***** Data section

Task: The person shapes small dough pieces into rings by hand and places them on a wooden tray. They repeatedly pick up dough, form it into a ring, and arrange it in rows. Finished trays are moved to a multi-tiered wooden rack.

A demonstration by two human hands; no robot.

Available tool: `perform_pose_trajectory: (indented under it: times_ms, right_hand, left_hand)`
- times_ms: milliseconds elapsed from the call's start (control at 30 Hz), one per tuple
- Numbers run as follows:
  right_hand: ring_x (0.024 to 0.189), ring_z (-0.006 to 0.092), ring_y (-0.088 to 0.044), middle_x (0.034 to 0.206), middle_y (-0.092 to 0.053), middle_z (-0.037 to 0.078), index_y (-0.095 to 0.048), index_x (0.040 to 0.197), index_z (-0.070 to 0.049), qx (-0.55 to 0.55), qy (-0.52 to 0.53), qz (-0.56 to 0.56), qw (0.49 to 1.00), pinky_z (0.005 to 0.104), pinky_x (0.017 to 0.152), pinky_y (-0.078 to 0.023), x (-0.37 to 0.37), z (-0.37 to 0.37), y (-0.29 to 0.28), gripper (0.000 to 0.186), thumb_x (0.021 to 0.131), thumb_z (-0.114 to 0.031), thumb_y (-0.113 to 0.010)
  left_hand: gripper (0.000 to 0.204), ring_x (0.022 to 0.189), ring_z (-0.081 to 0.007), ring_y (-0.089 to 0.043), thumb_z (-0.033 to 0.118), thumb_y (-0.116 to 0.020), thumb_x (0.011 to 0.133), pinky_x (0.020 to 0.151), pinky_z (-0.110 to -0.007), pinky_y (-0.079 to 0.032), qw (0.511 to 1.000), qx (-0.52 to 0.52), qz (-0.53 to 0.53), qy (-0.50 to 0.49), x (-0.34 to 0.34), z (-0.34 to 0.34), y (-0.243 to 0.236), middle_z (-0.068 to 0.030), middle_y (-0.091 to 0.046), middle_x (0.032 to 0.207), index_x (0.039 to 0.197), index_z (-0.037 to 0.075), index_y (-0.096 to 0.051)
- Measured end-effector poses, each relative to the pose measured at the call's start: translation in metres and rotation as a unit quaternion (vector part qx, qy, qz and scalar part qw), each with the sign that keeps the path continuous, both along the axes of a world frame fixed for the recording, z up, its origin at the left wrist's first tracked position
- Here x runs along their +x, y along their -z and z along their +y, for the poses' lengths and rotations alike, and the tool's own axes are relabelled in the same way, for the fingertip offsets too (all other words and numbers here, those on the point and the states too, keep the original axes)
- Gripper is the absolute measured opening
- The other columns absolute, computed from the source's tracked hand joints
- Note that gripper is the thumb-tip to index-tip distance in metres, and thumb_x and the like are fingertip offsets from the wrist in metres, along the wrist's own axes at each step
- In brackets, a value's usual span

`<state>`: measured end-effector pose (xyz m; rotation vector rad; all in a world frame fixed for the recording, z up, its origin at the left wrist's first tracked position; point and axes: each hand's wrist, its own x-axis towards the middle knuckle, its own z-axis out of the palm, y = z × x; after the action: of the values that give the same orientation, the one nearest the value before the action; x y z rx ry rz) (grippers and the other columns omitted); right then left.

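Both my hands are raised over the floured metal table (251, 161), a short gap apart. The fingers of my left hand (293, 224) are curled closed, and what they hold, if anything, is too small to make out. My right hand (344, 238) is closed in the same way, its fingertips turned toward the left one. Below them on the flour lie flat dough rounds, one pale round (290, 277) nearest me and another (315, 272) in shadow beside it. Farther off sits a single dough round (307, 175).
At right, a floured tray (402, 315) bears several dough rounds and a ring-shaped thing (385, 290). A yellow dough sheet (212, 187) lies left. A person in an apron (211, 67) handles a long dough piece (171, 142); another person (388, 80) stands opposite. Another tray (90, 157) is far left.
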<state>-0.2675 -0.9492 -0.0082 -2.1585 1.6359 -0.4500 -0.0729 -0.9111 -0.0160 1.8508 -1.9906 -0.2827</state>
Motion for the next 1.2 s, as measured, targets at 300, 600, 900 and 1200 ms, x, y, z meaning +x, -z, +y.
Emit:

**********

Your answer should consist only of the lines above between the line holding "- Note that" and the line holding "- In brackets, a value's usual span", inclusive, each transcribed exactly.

Answer space -
- Note that gripper is the thumb-tip to index-tip distance in metres, and thumb_x and the like are fingertip offsets from the wrist in metres, along the wrist's own axes at each step
- In brackets, a value's usual span

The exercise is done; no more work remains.